▸ Task directions
Within the following material, tally each line that contains the string "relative". Give the tally only.

──────────

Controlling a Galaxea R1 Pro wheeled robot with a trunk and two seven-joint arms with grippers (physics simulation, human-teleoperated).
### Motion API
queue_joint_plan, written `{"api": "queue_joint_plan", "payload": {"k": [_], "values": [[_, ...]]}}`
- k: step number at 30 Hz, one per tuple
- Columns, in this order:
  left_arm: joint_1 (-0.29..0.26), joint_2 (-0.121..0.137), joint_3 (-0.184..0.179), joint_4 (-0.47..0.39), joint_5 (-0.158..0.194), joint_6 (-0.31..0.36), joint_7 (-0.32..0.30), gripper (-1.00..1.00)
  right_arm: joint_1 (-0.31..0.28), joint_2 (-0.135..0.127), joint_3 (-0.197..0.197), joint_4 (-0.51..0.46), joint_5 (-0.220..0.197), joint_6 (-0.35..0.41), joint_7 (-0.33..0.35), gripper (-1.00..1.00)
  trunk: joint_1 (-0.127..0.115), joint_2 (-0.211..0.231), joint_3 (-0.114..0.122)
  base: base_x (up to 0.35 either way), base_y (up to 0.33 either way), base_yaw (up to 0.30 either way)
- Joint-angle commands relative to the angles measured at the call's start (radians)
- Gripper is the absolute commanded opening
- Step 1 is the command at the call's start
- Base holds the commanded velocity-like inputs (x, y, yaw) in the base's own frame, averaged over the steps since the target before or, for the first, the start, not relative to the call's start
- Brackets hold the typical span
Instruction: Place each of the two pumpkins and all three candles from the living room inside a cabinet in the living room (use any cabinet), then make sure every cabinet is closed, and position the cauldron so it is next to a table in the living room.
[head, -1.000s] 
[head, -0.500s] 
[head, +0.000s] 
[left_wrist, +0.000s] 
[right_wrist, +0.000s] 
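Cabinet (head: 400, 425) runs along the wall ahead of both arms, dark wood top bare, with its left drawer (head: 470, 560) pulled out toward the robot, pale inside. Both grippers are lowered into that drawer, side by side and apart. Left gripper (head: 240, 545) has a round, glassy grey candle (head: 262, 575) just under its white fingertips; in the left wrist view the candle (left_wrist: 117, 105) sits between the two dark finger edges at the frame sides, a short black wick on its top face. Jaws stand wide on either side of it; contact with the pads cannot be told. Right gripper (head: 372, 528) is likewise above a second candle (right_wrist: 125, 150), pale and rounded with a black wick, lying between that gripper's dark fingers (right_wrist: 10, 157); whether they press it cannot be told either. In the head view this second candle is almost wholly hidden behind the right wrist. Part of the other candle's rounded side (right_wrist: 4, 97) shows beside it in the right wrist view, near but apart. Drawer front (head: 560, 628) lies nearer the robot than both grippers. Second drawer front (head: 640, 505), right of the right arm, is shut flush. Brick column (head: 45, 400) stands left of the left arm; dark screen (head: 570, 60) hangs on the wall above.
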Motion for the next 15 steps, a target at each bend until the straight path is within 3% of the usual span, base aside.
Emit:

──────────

▸ Exercise solution
2